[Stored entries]

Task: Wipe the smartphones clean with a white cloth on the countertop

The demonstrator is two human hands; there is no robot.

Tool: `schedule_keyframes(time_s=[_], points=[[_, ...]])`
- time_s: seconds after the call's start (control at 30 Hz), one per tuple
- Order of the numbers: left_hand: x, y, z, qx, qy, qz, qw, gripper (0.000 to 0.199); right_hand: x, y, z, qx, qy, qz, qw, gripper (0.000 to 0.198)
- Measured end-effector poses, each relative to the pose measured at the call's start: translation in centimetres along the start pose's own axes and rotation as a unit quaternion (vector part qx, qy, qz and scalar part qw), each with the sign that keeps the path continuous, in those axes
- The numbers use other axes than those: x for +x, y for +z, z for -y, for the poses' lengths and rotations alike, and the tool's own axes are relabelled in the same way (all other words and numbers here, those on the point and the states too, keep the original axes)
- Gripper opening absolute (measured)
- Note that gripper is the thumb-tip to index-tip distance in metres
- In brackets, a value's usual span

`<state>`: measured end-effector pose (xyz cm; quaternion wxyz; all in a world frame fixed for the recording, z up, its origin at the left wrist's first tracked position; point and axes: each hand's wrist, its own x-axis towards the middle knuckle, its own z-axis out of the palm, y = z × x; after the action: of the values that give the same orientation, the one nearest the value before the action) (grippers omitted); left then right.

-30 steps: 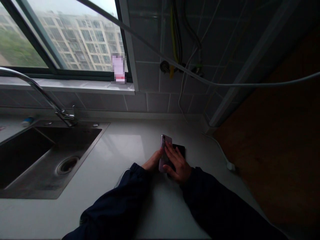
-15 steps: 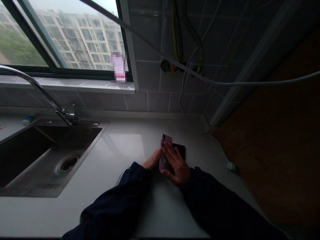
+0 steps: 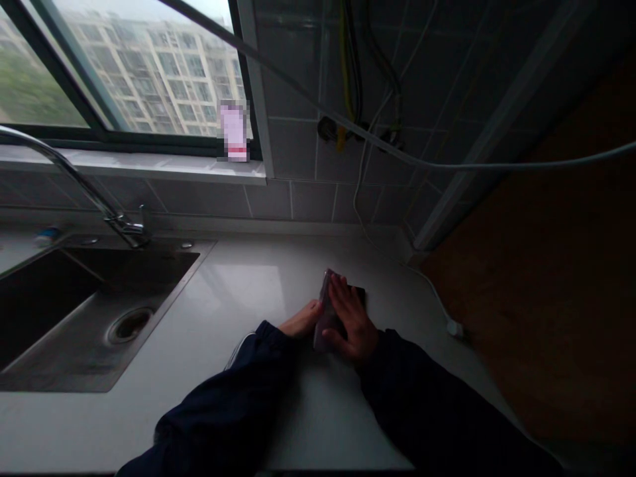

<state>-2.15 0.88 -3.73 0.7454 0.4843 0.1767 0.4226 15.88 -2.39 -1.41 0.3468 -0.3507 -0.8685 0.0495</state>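
Note:
A pinkish-purple smartphone [image 3: 324, 336] is tilted up above the white counter, its back turned partly toward me. My left hand [image 3: 302, 320] grips its left edge; most of those fingers are hidden behind it. Across the back of the phone lies my right hand [image 3: 354, 326], fingers stretched out and flat, thumb low on the phone. It covers much of the phone, including most of the camera end. Just behind my right fingers, a dark flat object [image 3: 361, 295] rests on the counter, mostly covered, so its kind cannot be made out.
To the left is a steel sink [image 3: 149, 344] with a chrome faucet [image 3: 89, 189]. A blurred-out pinkish item [image 3: 234, 132] stands on the windowsill [image 3: 189, 169]. A pale cable [image 3: 437, 295] runs to a white plug [image 3: 454, 328] at the right. Another cable [image 3: 298, 83] crosses overhead.
The phone has tipped so that its back shows less, and my right hand has slid up over its camera end. My left hand keeps its grip. The view has shifted slightly.

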Motion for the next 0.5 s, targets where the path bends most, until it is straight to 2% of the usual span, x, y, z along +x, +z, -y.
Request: schedule_keyframes(time_s=[0.07, 0.13, 0.2, 0.33, 0.5], points=[[0.0, 0.3, 0.0, -0.02, 0.008, -0.017, 1.0, 0.075, 0.0, 0.0, 0.1, 0.006, -0.023, 0.028, 0.999, 0.083], [0.0, 0.7, -0.1, -0.061, -0.025, -0.016, 0.998, 0.078, 0.0, -0.2, 0.3, 0.023, -0.038, 0.043, 0.998, 0.08], [0.0, 0.9, -0.5, -0.121, -0.059, -0.021, 0.991, 0.088, 0.1, -0.5, 0.4, 0.046, -0.059, 0.045, 0.996, 0.074], [0.1, 1.0, -1.4, -0.204, -0.088, -0.087, 0.971, 0.103, 0.2, -1.1, 0.5, 0.063, -0.101, 0.022, 0.993, 0.061], [0.1, 1.0, -1.9, -0.243, -0.078, -0.17, 0.952, 0.098, 0.2, -0.9, 0.4, 0.04, -0.109, -0.029, 0.993, 0.057]])
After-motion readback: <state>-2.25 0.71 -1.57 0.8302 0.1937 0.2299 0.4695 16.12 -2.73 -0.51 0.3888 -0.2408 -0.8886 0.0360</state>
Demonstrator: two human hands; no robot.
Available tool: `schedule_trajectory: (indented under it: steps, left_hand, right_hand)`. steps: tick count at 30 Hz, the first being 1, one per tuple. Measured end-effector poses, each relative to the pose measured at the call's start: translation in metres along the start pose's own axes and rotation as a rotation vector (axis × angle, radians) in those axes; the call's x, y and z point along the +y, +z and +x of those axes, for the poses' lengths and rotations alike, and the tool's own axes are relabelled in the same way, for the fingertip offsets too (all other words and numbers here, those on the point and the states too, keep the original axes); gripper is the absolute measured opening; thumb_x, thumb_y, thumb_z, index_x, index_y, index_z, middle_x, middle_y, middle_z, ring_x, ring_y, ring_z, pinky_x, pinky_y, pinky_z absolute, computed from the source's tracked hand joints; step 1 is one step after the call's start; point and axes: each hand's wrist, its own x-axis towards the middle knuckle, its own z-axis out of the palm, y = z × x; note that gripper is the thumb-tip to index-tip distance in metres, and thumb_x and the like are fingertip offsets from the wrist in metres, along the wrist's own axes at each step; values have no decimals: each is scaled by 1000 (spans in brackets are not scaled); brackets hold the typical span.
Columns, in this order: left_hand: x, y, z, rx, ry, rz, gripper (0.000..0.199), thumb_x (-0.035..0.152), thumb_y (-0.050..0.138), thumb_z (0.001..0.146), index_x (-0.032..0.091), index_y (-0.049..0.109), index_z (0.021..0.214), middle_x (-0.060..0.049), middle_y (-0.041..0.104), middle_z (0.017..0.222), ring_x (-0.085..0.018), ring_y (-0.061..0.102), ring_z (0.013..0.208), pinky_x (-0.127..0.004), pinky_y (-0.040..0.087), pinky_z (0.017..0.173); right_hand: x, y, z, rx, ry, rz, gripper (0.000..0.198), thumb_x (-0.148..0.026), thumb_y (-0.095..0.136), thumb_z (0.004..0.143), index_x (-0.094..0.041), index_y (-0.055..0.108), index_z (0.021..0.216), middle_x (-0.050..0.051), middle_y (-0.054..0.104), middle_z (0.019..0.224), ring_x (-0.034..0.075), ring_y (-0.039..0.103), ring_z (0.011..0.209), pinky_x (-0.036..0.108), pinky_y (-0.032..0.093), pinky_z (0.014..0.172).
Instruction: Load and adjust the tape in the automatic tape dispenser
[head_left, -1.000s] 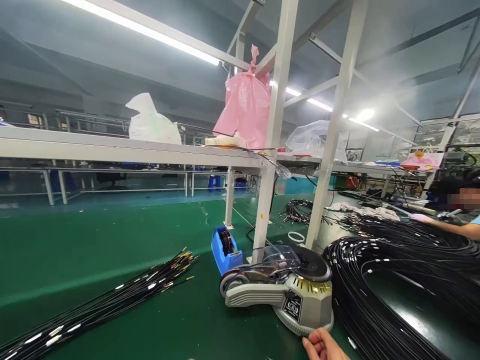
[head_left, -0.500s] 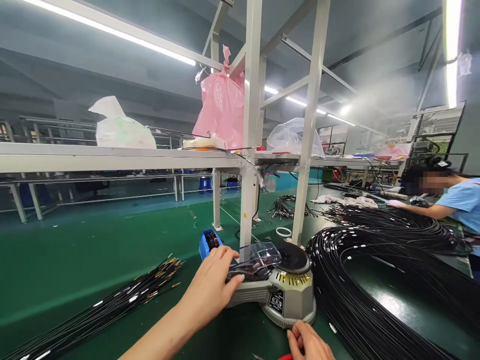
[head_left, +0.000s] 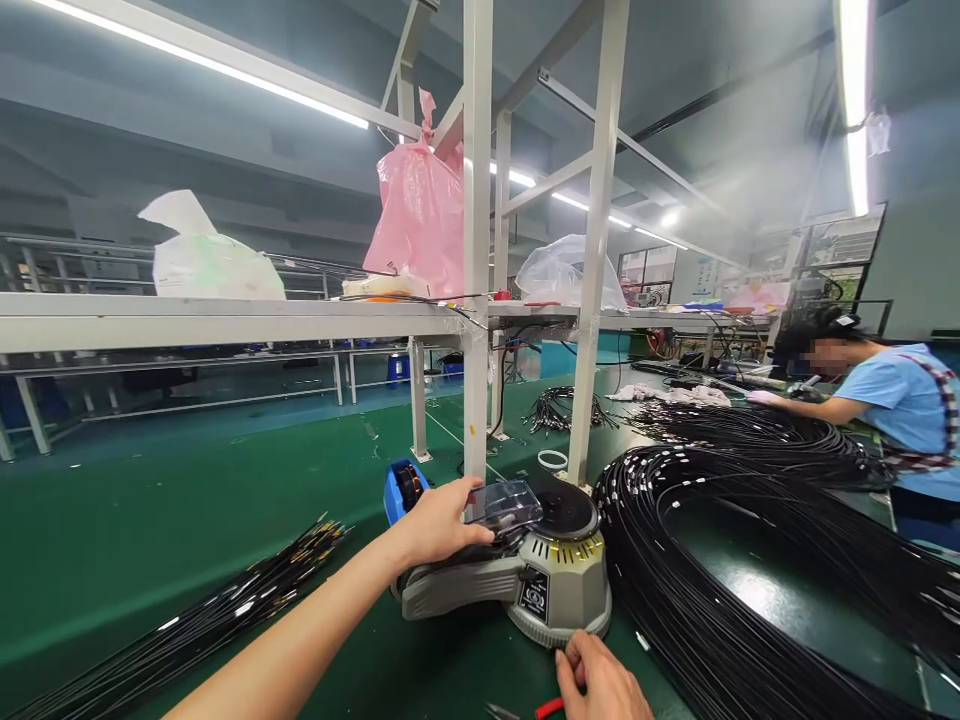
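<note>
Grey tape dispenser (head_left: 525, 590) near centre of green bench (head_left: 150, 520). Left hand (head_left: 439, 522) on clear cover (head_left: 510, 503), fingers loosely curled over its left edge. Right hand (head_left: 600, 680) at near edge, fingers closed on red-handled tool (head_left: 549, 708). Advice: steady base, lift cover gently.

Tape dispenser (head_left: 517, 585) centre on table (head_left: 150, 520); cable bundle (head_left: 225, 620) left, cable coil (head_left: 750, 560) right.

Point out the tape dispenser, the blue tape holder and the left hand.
tape dispenser (head_left: 559, 590): head view, grey round base.
blue tape holder (head_left: 392, 492): head view, blue side wall.
left hand (head_left: 439, 522): head view, back of hand.
</note>
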Motion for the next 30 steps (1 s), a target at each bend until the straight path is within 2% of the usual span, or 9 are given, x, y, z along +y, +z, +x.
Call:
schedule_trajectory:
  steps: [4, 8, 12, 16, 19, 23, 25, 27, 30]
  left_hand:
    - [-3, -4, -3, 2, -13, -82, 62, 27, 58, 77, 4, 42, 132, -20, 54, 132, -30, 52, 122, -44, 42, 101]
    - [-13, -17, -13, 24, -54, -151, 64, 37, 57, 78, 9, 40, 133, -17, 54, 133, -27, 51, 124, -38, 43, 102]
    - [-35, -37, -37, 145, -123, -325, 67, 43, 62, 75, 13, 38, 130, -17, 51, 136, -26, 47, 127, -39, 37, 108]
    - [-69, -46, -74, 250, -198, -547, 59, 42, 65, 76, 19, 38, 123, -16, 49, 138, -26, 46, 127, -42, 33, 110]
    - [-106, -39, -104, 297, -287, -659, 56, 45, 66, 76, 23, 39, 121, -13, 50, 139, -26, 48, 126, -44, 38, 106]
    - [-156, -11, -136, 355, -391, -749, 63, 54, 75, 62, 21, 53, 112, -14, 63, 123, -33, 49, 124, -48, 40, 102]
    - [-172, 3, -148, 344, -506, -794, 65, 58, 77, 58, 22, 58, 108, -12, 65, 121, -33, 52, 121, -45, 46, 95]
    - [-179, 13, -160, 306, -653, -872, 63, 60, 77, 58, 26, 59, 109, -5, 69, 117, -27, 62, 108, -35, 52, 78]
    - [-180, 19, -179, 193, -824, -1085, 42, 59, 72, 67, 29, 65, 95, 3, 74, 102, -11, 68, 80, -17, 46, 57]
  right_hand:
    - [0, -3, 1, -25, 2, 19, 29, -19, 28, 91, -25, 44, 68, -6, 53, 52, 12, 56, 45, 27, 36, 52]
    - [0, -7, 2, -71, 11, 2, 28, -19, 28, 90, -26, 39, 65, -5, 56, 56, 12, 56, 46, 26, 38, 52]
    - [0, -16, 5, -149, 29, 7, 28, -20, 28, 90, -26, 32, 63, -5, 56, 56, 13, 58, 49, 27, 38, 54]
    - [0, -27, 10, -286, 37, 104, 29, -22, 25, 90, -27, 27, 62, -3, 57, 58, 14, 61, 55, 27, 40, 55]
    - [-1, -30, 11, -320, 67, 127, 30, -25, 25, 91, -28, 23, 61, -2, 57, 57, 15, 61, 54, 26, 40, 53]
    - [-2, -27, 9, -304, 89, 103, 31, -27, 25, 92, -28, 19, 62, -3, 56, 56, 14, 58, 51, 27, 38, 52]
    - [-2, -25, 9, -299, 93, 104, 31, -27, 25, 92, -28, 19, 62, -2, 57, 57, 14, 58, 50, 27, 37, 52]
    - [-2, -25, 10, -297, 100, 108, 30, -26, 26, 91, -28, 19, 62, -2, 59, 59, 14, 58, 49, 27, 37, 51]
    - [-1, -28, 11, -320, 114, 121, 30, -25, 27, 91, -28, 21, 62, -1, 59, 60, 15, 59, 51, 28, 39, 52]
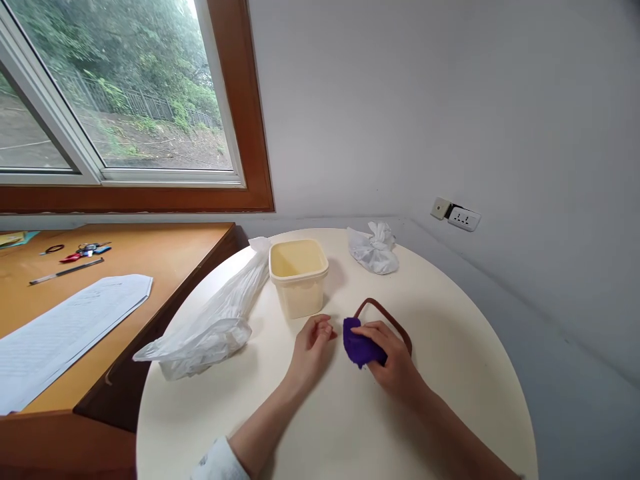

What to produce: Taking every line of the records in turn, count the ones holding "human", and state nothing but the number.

Your solution: 2